# How rampant is dishonesty in industry quoting practices (bait and switch)?



## zeusprinting (Jun 21, 2009)

We have been running into a lot of, what I consider dishonest quoting practices. As an example, we recently quoted on two separate screen print jobs for one client. In both cases we were included with 3 other local companies in the bid process. They weren’t large jobs, about $1500. As we found out later, our bids were either somewhere in the middle or on the high end. They went with the low bids.

We were talked to the client later and learned some concerning details. The client has been taught through experience that screen print companies always bill about 20% higher than their bid at the end of the job. So, while our quote was a firm contract-like bid, the client assumed our price would also jump 20%.

The first project was delivered at $300 over the bid, and 2nd project was awarded to a company that up charged $400 on their last project.

So, how do I compete with this? Give rough/vague bids and jack the price at the end, or stick to honest realistic bids and hope for the best?

Do you give rough bids or firm numbers when quoting a job? Do you consider these practices dishonest (am I being too touchy)?


----------



## Girlzndollz (Oct 3, 2007)

I would not be a happy customer if I got a quote and the finished job was $300 to $400 higher than expected.

How about a nice big blurb stating the maximum cap a job would increase (IF you even want to or need to go here.) 

For example, hiring contractors is a situation where notoriously, problems arise and job prices increase. I *always* hire a contractor that has a "cap" as to how much the job 'may' go up, and after that amount, they eat it. I think that's fair... 

But... for a screen print job.... 

If you do your quote well, your price should be your price, and if you mess up a few shirts you don't expect to on my order, I do expect you to eat that cost... 

So why not make your contract clear, and up front, as to where YOU stand on increases in pricing "above" the quote amount. 

Seems like it may likely solve your problem of prospective customers assuming your price will be $X higher, and you will not have to face that uncertainty on their side anymore.

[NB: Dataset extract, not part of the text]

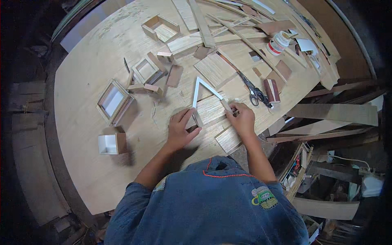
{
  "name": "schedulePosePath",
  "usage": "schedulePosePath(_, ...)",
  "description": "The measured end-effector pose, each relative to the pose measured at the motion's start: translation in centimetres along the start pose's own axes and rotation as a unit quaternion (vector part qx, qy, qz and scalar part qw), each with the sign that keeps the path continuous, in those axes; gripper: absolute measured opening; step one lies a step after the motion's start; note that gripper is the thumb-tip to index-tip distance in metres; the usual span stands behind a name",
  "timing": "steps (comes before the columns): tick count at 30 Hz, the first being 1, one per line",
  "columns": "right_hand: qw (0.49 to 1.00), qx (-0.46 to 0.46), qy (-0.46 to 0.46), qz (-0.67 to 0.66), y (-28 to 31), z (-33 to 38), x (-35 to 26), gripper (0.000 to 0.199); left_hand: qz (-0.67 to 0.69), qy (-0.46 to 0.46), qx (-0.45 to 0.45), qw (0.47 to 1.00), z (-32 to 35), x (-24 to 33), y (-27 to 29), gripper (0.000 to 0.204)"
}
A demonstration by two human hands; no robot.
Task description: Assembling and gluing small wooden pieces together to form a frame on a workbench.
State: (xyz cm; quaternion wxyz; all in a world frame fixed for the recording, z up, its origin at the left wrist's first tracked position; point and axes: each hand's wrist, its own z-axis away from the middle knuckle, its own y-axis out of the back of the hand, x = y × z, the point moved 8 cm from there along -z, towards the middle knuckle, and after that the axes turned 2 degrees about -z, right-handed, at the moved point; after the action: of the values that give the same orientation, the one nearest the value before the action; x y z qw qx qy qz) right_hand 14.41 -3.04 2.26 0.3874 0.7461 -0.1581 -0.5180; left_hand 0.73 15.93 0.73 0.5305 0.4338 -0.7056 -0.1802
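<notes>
My left hand presses flat on a small wooden strip at the lower end of a thin wooden frame corner with white inner faces, shaped like an upside-down V. My right hand pinches a short wooden strip at the other end of that V. Both ends rest on a flat wooden panel on the plywood table. A small wooden block lies just below my right hand.
Several small open wooden boxes stand to the left and back. Scissors, a dark sanding block, a white glue bottle and long wood strips lie at the back right. Offcuts pile beyond the right edge.
</notes>
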Motion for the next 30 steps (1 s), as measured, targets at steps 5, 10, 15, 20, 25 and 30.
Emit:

They will know where they stand $$ with you, and then you can dazzle them with your quality and service and win a loyal customer who trusts you. Best wishes...


----------



## Unik Ink (Nov 21, 2006)

Did the job specifics change? I won a bid on a job that was SUPPOSED to be for 1000 shirts 1 front, 1 back. The order ended up being less than half of that, so we had to adjust the price per garment to reflect the final quantity.


----------



## hostingdiva (Mar 31, 2006)

The scenario you're providing is VERY common in the construction industry. I'm happy to say that the practice is not too common in my town in the t-shirt industry but I've heard of it happening.

My advice would be to include a sheet of past jobs in your bid. On that sheet, include the price you quoted and the price you charged in the end. This will show the potential client that you're giving honest numbers.



P.S. I took a look at your Zeus Printing website. Not sure whether you realized this but the resolution on your website is way too big. I actually get a scroll bar at the bottom. The standard in the industry is 800x600. My screen is at 1200 pixels across and I still get a scroll bar. I took a screencapture so you can see what I see.


----------



## zeusprinting (Jun 21, 2009)

hostingdiva said:


> The standard in the industry is 800x600.


hostingdiva, I appreciate the comment about the site, but according to several sources, only 4% of the population still run 800x600. Our actual visitor statistics shows 0% at that resolution. It is not the standard.


----------



## zeusprinting (Jun 21, 2009)

Unik Ink said:


> Did the job specifics change?


The specifics didn't change. What was interesting is that the other companies don't ask for specifics and just wing it on a rough number.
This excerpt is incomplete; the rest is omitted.